T.A.: I tend to think when I’m writing or when I’m looking at a piece, that I’ll probably share it because I perform all the time. So there’s a way that I’m looking at pieces as far as how does that sound off the tongue or is that clear, will people understand? With a one-woman show, because I’m going into really heavy topics I’ve tried to keep it in a way where hopefully it’s not triggering. I think about those things. At the end of the day it’s really about being true to me. I write for myself and to please me, and then I give it out to the world. I think that’s a better way to write and the truer I am to myself the more relatable it is to people who are reading it.
A.G.:When you’re performing to a mostly white audience, to you ever feel like you have to explain more the experience of a black woman or do you think that it is just enough that the story is out there?
T.A.: I think you can’t control how (the audiences) hear it or how they interpret it or what they get from it. I think in this region, especially as the majority and not having to deal with a lot of actual diversity, I think sometimes people are working on a different level of understanding. It’s a lot of people wanting to do the work to make things better and it’s not going to happen if folks who have privilege don’t step back and commit to doing some work. And that work is not just asking the brown or black people that are in your office or in your class with you. No, get a book, do the work, and then come to me so we can have an actual conversation. There are bookstores and libraries with shelves and shelves of authors talking about (the African-American experience) from every angle about every issue with as much statistical information as you want, with as much poeticness as you want, you name it. Pictures, illustrated, child version — it’s out there.
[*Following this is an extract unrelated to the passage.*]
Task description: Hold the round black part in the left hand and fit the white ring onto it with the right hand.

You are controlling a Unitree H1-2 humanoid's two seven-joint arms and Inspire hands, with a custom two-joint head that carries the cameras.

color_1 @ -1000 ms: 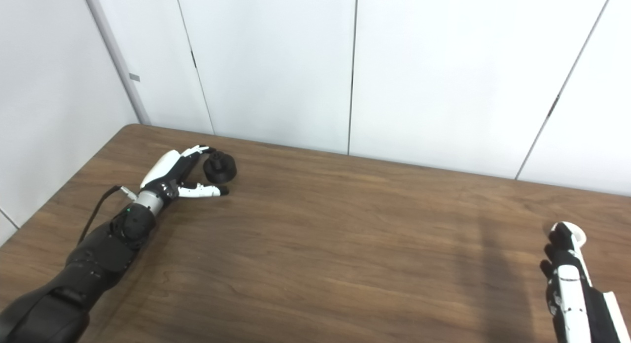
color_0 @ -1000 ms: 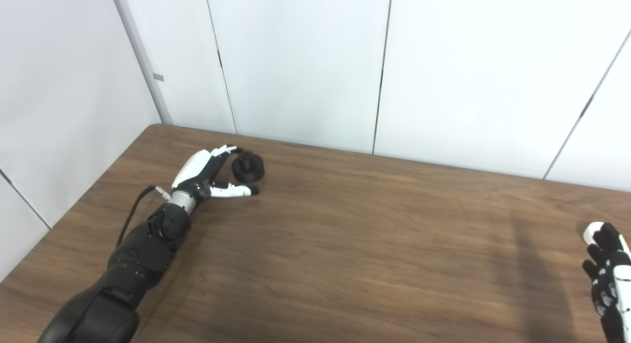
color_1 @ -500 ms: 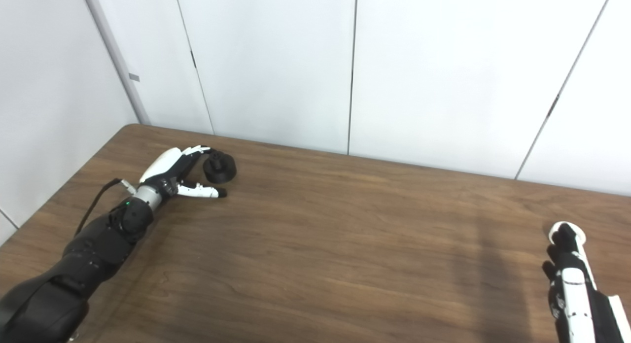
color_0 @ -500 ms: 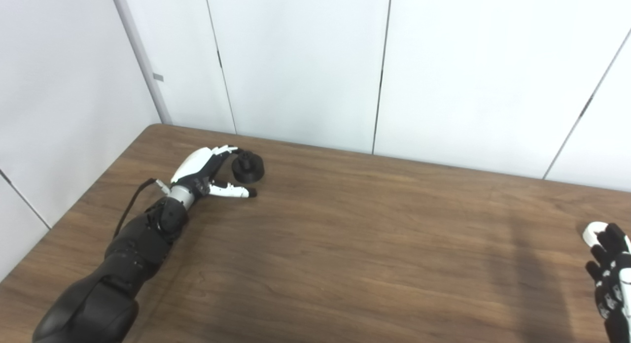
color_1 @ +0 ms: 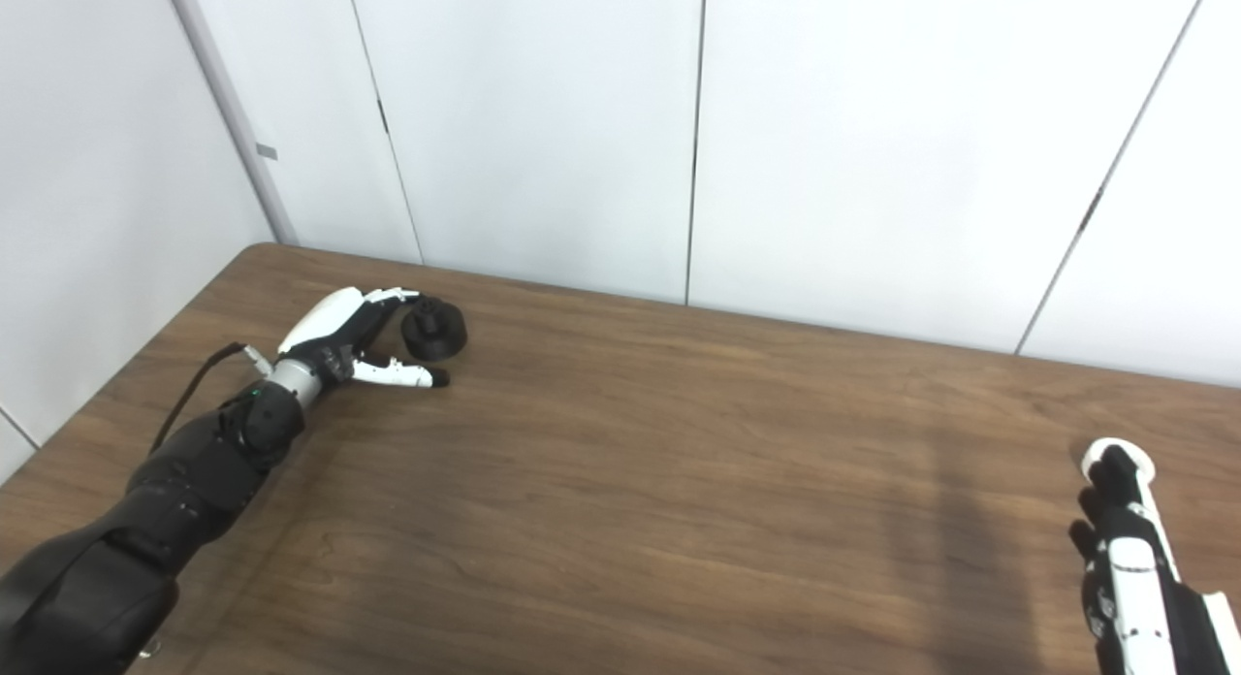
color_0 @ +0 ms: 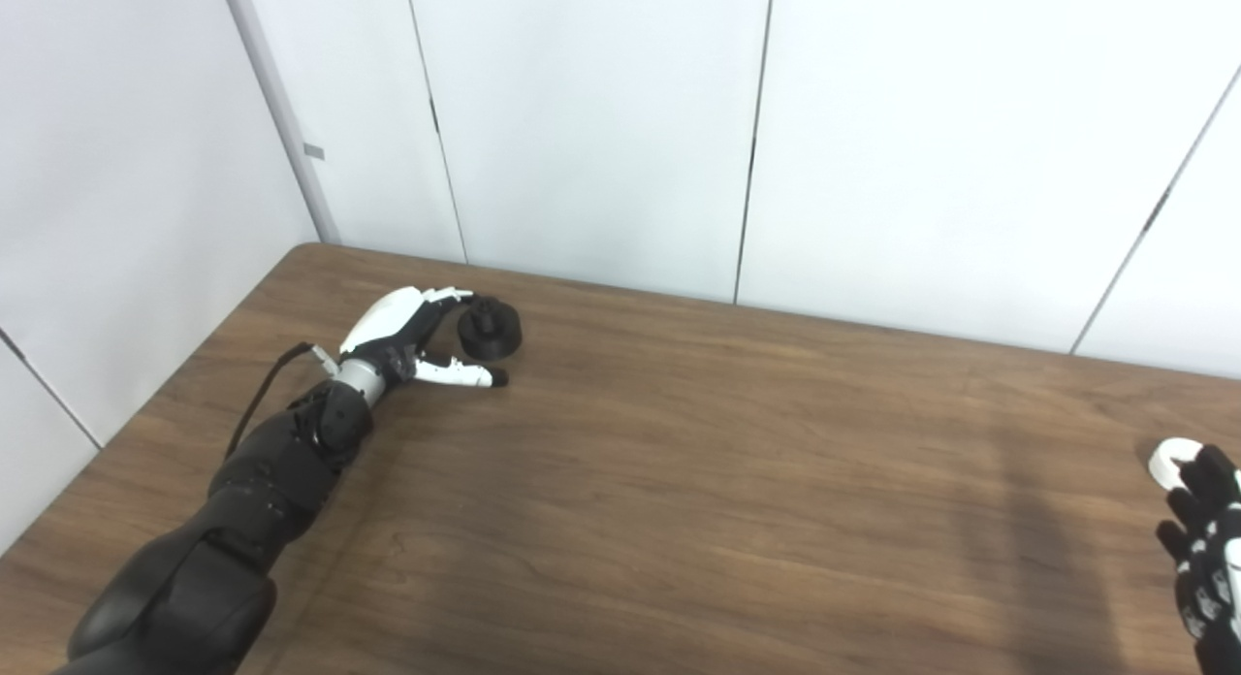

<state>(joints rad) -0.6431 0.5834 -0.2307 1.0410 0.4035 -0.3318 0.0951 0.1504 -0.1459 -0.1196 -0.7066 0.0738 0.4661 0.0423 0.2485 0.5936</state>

A.G.:What do you see as the social function of poetry and its performance?
T.A.: Poetry, it’s really accessible, which is why I like it as an artform for the people. I think anyone can write. I’ve always felt that at the end of the day it’s not just about me, the individual artist. It’s like, how do we make spaces for other people to find their artistic talent and express it? So a lot of the work I’ve done has been around hosting events, creating events and creating the spaces for adults but also I do tons of youth work with lots of organizations helping young people write and step to a stage and share their stories. It’s very much about how we all contribute our unique gifts to the world, because everyone has something that they’re here to offer. Artistic expression is a way for people to come into who they are. Everyone has a mission. How do we help them get there?
A.G.:What’s next for you?
T.A.: I’ve been working on playing violin. I want to get back into music and really just start pushing my own boundaries and really defining who I want to be as an artist. Being a poet has been really practical and it’s definitely my calling. But now I’m thinking about where I want to go with my art.
Now I’m a playwright, so that’s pretty cool. I’m curious about exploring that. I’ve acted in a couple works of local artists, but this (show) is really pushing me in a different way because I’m taking on different characters and really trying to personify, so who knows? Maybe I’ll really like this acting thing. I’m kind of just being open.